The Milton Keynes Stadium Consortium was extremely secretive about its composition, but we know it was approaching clubs at least as early as 2000 when it approached Wimbledon FC and that it had previously tried it on with other clubs. Nowhere in the 2002 Commission decision is it even revealed who the members of the MKSC were. Yet this snippet from a 2006 interview In Property Week with Winkelman makes interesting reading:

"Winkelman formed Inter MK and enlisted former ASDA development manager Mark Turner as commercial director and Richard Foreman, director at Denbigh Land and a former director at Lambert Smith Hampton, as development consultant."


 (NB Foreman was also quoted in a Property Week article from 14/5/04 saying "The Scheme {MK Stadium} will go ahead" insists Richard Foreman, a director at InterMK's development consultant, Denbigh Land and a former director at Lambert Smith Hampton who has advised the consortium for  more than four years. "It has the total support of the council and the worst case is that we have a year and a half to find another club" Thereby revealing that it didn't matter which football team was involved and that they were perfectly prepared to go out and get another one if Franchise FC didn't come out of administration.)

Mark Turner is now a director of a number of companies involved with the Denbigh development (do a Google search for Mark Turner and InterMK). The same Mark Turner who, as an Asda employee, featured in this May 2003 piece about enabling supermarket developments through football stadiums:


And it is through this piece that one can confirm the entire purpose of the franchising of a football club. Even with the enabling stadium development, significant doubt is expressed about permission being granted for supermarket developments out of town...

"The stark reality is that for every Milton Keynes or Coventry, there are five or six proposals that don't make it past the qualifiers. As Fryer puts it bluntly: "It costs an estimated 1,000 [pounds sterling] a seat to develop a stadium: that is 20m [pounds sterling] for a 20,000-seater. You are going to have to build one helluva supermarket to achieve that value and it won't deliver the whole cost. You only have to think of a third division football club that is in administration. How is that going to raise the lest {sic} of the money?""
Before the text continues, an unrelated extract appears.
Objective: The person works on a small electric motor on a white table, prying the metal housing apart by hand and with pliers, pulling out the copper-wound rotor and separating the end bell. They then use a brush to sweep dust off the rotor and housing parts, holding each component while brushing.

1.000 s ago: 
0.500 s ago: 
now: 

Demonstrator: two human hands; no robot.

All of this makes clear precisely why Asda was prepared to pay such a vast sum of money for a football stadium to be built - to get permission for its supermarket to be built. As the article says, "Asda declines to comment on the funding terms at Milton Keynes, but it is reportedly stumping up significantly more than originally mooted."
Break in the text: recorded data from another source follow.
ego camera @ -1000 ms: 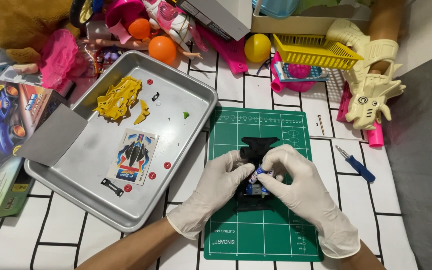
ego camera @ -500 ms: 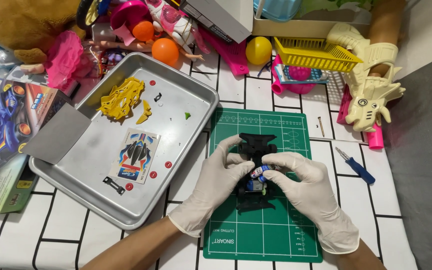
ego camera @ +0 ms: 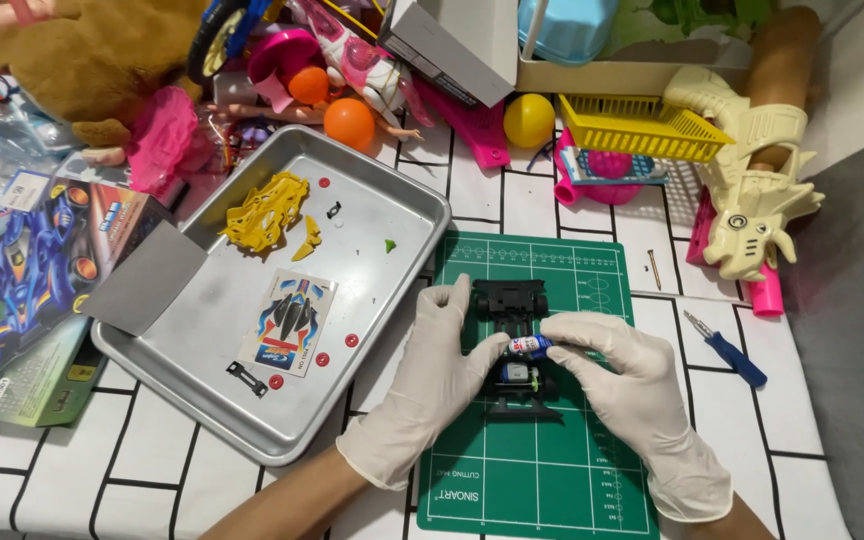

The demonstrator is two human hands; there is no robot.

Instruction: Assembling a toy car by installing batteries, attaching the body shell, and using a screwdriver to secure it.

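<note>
— What do I have in my hands at this point?

— My left hand, in a white glove, steadies the small black plastic toy-car chassis that lies near the middle of the green cutting mat; its fingers curl against the chassis's left side. My right hand, gloved too, has thumb and forefinger clamped together on a small blue and white cylinder, a battery by the look of it, held just over the chassis.

— How would the chassis handle?

— I judge it light and stiff, thin moulded plastic, so easy to lift but apt to skid on the mat. The glove may slip on the smooth cylinder. I would grip the chassis by its long side walls, not by the thin bumper ends.

— What lies around?

— Left of the mat sits a shallow grey metal tray holding a yellow plastic parts frame near its far edge, a sticker sheet toward its middle and small red round pieces. Right of the mat, near the bench's right edge, lies a blue-handled screwdriver.
</note>
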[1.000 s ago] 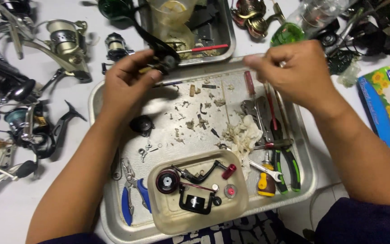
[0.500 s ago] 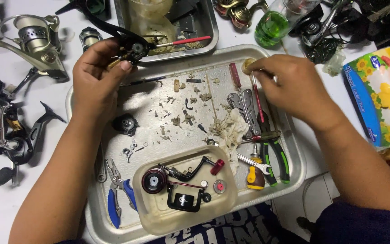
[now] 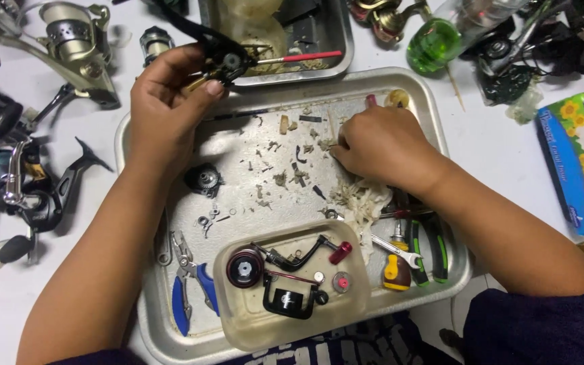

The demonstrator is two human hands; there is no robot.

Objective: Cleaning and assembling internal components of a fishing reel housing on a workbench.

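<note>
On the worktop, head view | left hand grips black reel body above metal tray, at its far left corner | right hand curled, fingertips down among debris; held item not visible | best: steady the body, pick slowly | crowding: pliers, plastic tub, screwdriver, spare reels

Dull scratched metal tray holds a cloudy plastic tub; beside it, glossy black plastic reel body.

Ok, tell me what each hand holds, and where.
Left hand pinches the black reel body at its lower end. Right hand: fingers curled down on tray debris; any hold can't be told.
</note>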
 And how big a deal was it for all concerned? Big enough that rival firm Tesco fought the development too:


Asda's involvement did finally come out into the open:


And the whole fact that it has all been about the property deal has long been known of course, this article from When Saturday Comes in 2006 is just one of many confirming attitudes:


So, remember what that 2003 article in The Grocer confirmed, "More than amenable to joining Redevelopment City FC in exchange for new superstores in out-of-town locations otherwise out of bounds". And remember too the ugly truth revealed in the flyers distributed in MK:


"No ASDA – no stadium. No Stadium – no Wimbledon FC. No Wimbledon FC – no future."

How right they were - no future for Wimbledon FC, that was for sure. Plenty of future for Asda though. Never let Franchise customers revise the truth - it was all about getting round planning rules so Asda/Walmart could build a supermarket. It may be a sad and embarrassing truth for Milton Keynes, but it is the truth.